Could you retype the lines below, starting at the line holding "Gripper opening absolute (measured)" and stopping at the line holding "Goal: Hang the", inclusive? Copy them exactly and drop the images.

═════ INPUT DATA

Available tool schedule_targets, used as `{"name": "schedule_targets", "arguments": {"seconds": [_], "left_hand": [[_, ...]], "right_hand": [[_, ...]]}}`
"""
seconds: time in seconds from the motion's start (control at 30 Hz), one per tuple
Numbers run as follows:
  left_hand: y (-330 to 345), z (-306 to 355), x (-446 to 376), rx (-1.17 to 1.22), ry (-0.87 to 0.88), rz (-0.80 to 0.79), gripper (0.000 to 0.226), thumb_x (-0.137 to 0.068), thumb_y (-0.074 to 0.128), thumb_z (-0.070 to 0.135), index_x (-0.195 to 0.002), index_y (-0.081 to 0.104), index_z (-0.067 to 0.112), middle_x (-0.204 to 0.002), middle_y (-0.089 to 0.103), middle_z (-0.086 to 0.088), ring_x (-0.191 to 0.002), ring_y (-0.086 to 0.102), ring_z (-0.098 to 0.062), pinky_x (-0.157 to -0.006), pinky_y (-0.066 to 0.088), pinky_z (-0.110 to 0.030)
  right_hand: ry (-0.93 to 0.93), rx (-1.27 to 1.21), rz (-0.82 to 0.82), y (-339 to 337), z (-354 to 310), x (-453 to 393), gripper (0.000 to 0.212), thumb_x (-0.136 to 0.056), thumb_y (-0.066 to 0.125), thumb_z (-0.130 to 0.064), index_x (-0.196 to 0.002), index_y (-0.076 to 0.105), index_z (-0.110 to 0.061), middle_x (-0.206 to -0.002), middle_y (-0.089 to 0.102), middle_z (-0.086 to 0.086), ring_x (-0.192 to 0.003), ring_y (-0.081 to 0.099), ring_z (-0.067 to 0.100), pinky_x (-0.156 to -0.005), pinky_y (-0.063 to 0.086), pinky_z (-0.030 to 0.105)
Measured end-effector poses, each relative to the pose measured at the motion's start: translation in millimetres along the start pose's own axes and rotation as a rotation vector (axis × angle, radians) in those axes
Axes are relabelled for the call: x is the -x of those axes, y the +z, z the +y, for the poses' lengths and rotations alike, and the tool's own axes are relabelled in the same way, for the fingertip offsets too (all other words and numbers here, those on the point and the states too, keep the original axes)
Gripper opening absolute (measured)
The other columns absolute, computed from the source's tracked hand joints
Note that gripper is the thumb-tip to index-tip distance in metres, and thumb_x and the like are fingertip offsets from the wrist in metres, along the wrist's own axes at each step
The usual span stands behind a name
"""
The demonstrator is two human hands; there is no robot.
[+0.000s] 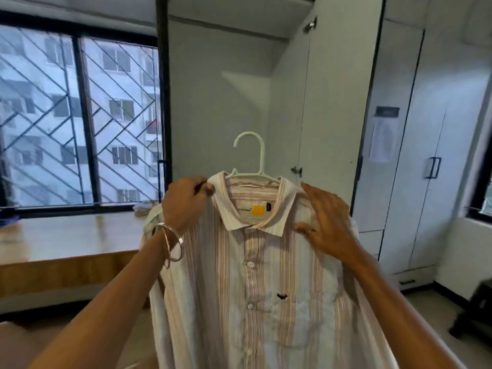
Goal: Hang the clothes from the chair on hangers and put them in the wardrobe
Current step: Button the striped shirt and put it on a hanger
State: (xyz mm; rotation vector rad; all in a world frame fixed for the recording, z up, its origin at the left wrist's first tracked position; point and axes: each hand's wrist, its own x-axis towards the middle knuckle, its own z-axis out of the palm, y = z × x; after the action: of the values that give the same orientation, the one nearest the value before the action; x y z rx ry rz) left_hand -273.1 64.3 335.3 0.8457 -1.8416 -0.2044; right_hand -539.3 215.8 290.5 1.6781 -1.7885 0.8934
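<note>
A pale striped shirt (255,283) with a yellow neck label hangs on a light green plastic hanger (253,155), held up in front of me. My left hand (186,201) pinches the collar at the shirt's left shoulder. On the right shoulder my right hand (327,222) grips the fabric, thumb curled under near the collar tip. The hanger's hook stands free above the collar. The white wardrobe (399,129) stands behind and to the right, one door swung open.
A wooden bench-like platform (66,235) runs under the barred window (80,115) at the left, with a small bundle (143,207) on it. A dark stool (476,307) sits on the floor at the right. Closed wardrobe doors with black handles (432,167) fill the right wall.
</note>
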Motion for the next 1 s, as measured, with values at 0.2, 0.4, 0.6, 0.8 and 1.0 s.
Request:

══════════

## RESPONSE BOX
Gripper opening absolute (measured)
The other columns absolute, computed from the source's tracked hand joints
Note that gripper is the thumb-tip to index-tip distance in metres, and thumb_x and the like are fingertip offsets from the wrist in metres, along the wrist's own axes at each step
The usual span stands behind a name
"""
The demonstrator is two human hands; there is no robot.
[+0.000s] 
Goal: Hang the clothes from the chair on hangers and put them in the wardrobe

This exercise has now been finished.